03 Jul Your small business is never too small to make a difference
Social entrepreneurs and purpose driven business owners often think they have to wait until their business is hugely profitable before they can make a positive impact for the causes they care about, but that’s not necessarily true.
There are numerous ways you can give back to good causes, even before you’re making a profit.
Research shows that 55% of small businesses don’t survive past 5 years. And with all the pressures that fall on small business owners, it’s hardly surprising.
You may be worried that giving back will distract you from the important revenue generating activities, or eat into your much needed cash flow during the crucial survival period.
But embedding positive impact can actually be a huge competitive advantage.
According to Forbes, more than 88% of consumers think companies should try to achieve their business goals while improving society and the environment.
83% of consumers think companies should support charities and nonprofits with financial donations.
The average American consumer will drive nearly 11 minutes out of their way to buy a cause-marketing product and when choosing between two brands of equal quality and price, 90% of U.S. shoppers are likely to switch to a cause branded product.

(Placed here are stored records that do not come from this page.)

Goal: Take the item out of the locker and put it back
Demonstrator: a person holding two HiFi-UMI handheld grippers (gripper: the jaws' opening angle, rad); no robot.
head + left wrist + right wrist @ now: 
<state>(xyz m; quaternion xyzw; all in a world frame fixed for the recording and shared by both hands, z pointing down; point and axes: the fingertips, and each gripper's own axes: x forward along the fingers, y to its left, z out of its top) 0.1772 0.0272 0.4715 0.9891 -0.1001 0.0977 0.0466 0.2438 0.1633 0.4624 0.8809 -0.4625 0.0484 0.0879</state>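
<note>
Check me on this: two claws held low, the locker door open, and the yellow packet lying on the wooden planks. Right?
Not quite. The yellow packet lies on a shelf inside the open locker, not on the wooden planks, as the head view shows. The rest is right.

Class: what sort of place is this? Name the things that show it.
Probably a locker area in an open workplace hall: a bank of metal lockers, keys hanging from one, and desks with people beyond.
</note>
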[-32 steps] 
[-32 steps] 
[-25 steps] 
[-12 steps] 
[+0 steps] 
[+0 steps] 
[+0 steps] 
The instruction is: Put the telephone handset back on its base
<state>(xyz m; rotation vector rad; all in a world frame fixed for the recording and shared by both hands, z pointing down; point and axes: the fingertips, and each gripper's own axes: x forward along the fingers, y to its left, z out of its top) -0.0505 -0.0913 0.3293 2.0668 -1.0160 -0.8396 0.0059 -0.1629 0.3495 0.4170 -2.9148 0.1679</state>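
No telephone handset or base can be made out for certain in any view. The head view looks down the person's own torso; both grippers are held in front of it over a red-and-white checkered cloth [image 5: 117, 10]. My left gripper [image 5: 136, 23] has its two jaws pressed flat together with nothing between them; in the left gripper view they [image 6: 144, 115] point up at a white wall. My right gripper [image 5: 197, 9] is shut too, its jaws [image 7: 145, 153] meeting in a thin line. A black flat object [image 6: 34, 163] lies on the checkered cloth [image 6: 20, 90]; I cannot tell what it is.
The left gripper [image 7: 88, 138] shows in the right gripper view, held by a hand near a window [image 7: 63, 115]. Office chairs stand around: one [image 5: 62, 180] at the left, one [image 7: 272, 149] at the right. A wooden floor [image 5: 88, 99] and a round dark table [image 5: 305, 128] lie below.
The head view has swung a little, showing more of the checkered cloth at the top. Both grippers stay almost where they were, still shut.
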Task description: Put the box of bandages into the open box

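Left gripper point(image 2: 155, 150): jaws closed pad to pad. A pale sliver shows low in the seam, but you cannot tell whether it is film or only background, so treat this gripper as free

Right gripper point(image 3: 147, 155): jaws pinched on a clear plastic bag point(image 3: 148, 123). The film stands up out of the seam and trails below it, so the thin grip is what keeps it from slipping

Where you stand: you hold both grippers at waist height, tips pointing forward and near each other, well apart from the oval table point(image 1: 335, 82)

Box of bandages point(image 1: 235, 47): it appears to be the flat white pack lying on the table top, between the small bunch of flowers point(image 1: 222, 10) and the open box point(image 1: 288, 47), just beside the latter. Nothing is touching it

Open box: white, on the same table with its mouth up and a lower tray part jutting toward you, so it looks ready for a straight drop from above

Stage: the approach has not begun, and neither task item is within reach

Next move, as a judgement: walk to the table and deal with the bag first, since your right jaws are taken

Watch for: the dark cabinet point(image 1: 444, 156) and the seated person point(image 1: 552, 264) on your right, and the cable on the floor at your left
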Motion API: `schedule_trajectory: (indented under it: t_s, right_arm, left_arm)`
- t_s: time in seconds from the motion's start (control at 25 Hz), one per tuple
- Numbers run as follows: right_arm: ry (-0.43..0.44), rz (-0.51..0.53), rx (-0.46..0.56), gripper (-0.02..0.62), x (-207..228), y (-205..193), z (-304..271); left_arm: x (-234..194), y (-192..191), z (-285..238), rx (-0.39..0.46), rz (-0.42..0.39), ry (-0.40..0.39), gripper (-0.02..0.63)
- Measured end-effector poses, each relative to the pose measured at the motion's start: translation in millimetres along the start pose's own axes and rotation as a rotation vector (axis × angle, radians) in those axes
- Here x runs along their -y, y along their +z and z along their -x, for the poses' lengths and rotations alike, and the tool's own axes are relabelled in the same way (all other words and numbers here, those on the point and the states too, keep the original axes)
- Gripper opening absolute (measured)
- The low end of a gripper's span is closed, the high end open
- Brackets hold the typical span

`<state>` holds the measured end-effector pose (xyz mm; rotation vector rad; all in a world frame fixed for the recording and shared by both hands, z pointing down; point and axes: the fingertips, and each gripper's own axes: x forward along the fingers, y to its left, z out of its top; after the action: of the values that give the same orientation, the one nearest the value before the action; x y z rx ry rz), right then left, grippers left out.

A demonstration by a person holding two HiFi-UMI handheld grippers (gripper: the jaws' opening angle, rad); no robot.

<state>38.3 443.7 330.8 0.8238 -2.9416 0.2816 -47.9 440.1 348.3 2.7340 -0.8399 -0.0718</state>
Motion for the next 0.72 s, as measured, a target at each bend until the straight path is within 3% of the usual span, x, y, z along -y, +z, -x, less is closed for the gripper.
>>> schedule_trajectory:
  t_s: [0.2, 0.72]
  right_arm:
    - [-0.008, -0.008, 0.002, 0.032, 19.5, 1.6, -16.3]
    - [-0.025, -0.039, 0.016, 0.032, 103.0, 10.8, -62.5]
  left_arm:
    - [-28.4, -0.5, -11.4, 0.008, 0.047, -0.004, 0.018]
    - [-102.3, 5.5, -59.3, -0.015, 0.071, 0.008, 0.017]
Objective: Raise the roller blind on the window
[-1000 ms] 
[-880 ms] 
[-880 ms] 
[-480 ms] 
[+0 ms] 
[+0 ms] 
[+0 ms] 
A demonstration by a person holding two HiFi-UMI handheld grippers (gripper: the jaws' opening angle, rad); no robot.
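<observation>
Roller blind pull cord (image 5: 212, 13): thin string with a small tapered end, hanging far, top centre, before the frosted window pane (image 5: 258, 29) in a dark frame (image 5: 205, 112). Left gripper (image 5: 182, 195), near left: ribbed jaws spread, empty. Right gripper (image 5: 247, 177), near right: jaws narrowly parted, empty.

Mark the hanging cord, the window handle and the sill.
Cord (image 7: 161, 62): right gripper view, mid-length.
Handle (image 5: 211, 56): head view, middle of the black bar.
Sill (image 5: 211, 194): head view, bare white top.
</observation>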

Without the large marketing budgets of bigger corporations, small businesses and start ups often struggle to get seen and heard. But an ethical marketing strategy aligned to the causes your customer cares most about can be a powerful way of connecting with them and turning them into raving fans.
Small businesses account for 99% of private sector businesses in the UK – which means they are an incredibly powerful economic force.
It’s clear that in the face of major global challenges, economic growth has often been a detrimental force to the environment, and if we’re going to achieve a better, more sustainable future we need “growth for good” – growth against a triple bottom line of people, planet and profit – not just financial gains that come at any cost.
Small businesses are more agile than large corporations and able to implement things quickly. Often small businesses have a tighter control over their supply chain, which means they can take action to go plastic free, offset their carbon and ensure everyone is paid a living wage.
A UN report released in 2017 found that 82 out of 100 blue chip companies demonstrated commitment to the Sustainable Development Goals in their 2016 annual reports, either through explicit statements about the goals or implicit actions that support them.
But large corporations often struggle with complex systems and supply chains which prevent them implementing sustainability initiatives easily.
Again this presents a big competitive advantage for small businesses who are able to embed impact against the Sustainable Development Goals.
This may come from your supply chain, procurement and business processes – by upholding high ethical standards and only working with collaborators who share these.
You may also want to go above and beyond by embedding a giving back strategy in your business.
If you’re not profitable yet, you could consider building this impact into your costs and donating a percentage of sales revenue to good causes instead – or, depending on the nature of your business, you might give pro bono services or support to charities, NGOs or other purpose driven organisations in need.
However you choose to embed your ethics in your business, it’s important to remember that you’re never too small to make a difference.